RELATED: Locked Inside: How an Arizona law allowed a man who killed his grandparents to not go to jail

In Locked Inside episode 2: Guilty Except Insane, the 12 News I-Team uncovered that Christopher Lambeth was sentenced 25 to life at the state hospital for treatment, where he was placed under the jurisdiction of the Psychiatric Security Review Board, after he killed his grandparents. 

Listen to the 12 News Locked Inside podcast on Apple and Spotify.

Psychiatric Security Review Board

The Psychiatric Security Review Board, or PSRB, monitors all people who have been deemed guilty except insane. It’s the Board’s decision to determine whether those people stay locked inside the state hospital or whether they’re well enough to be released into the community. 

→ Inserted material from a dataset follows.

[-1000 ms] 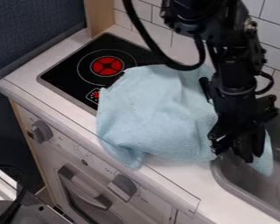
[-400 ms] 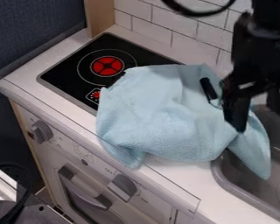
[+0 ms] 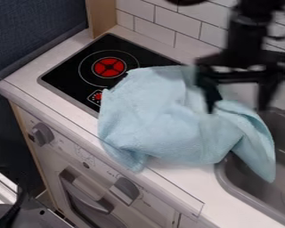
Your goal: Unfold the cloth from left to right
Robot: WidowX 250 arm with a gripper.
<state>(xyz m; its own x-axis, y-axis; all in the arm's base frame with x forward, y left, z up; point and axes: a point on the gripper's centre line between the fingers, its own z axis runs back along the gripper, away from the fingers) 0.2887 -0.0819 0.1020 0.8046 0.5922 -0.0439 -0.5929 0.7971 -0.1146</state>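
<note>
Blue cloth (image 3: 160,122) droops over the bench's (image 3: 183,177) front edge and into the sink (image 3: 229,188); the gripper's (image 3: 236,110) fingers are apart. Sweeping too low could snag and bunch it.

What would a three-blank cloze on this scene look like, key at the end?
The cloth partly covers the black stovetop. The disc at the centre of its burner is coloured ____. The cloth's right end hangs down into the ____. The fingers of the tool are ____, not shut.

Missing words: red; sink; open.
</note>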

If someone has completed serving their sentence, the Board decides if that person needs more services when they’re let out of the hospital.

The Board typically meets once a month to discuss and make decisions on various cases. There aren’t many visitors at these meetings. Mostly, it’s just attorneys representing people deemed guilty except insane or hospital staff members that can weigh in on a case. And in the age of COVID-19, some of these people just join the Board’s video call instead. It’s not common for members of the public to just drop in.

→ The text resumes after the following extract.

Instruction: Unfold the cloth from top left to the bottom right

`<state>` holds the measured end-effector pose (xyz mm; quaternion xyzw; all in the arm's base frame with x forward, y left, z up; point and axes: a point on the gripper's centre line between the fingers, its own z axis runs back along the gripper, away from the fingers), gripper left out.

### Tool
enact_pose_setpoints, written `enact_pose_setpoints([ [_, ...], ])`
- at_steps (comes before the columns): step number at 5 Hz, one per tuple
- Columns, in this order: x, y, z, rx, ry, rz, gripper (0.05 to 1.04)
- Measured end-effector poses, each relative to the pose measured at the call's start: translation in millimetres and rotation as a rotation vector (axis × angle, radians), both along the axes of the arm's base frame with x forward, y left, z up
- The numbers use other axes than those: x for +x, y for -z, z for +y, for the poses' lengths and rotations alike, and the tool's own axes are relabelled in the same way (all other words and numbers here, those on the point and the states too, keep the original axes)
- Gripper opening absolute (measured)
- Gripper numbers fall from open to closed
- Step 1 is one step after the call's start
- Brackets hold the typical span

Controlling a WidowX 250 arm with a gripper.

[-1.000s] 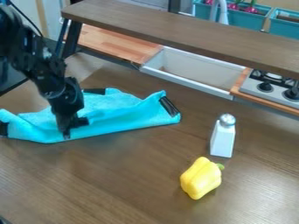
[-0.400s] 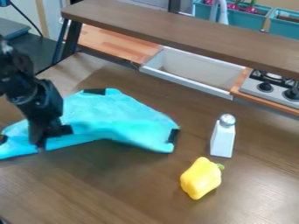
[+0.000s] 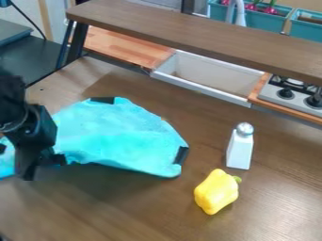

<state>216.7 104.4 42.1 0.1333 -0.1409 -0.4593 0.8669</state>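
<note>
Well, at the far left the black arm (image 3: 12,101) comes in and its gripper (image 3: 39,167) hangs over the front edge of the cloth (image 3: 119,136); I cannot tell whether it is open or closed. The turquoise cloth lies on the left half of the desk (image 3: 125,212), partly hidden by the arm, its right part spread fairly broad, with one black patch (image 3: 102,100) on its back edge and another black patch (image 3: 181,155) at its right end. Behind sits a white sink (image 3: 198,90). Right of the cloth, the yellow pepper (image 3: 217,192) lies near the upright white shaker (image 3: 239,148); beyond, farthest right, is the stove (image 3: 290,96).
</note>
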Motion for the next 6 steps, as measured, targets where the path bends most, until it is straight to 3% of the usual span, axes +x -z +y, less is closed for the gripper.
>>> enact_pose_setpoints([
  [3, -25, 11.9, -44, 0.084, -0.007, 0.107, 0.056],
  [6, -19, 23.3, -84, 0.085, -0.040, 0.186, 0.088],
])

The stated goal of this law is for people who are deemed guilty except insane to get the help they need at the state hospital and get to a point of stable remission so they can potentially go back into the community.  

The Board is tasked with balancing the goal of treating people until they’re in remission, and keeping the public safe from individuals convicted of violent crimes.

Only three states in the nation use psychiatric security review boards: Oregon, Connecticut and Arizona. In Arizona, it manages a very small part of the criminal justice system.

Credit: 12 News

The latest available data from 2020 shows there are 113 people deemed guilty except insane under the PSRB’s jurisdiction. To put that in context, there are more than 33,000 people incarcerated in Arizona prisons at the time of this publication, meaning the 113 convicted people under the Board’s watch represent a very small fraction of people convicted of crimes.

Most patients deemed guilty except insane go before the Board every two years for a status update, where the Board determines if that person should receive privileges on the hospital grounds or eventually be released back into the community. Board meetings are usually when these check-ins happen unless the Board needs to intervene in a case for some other reason.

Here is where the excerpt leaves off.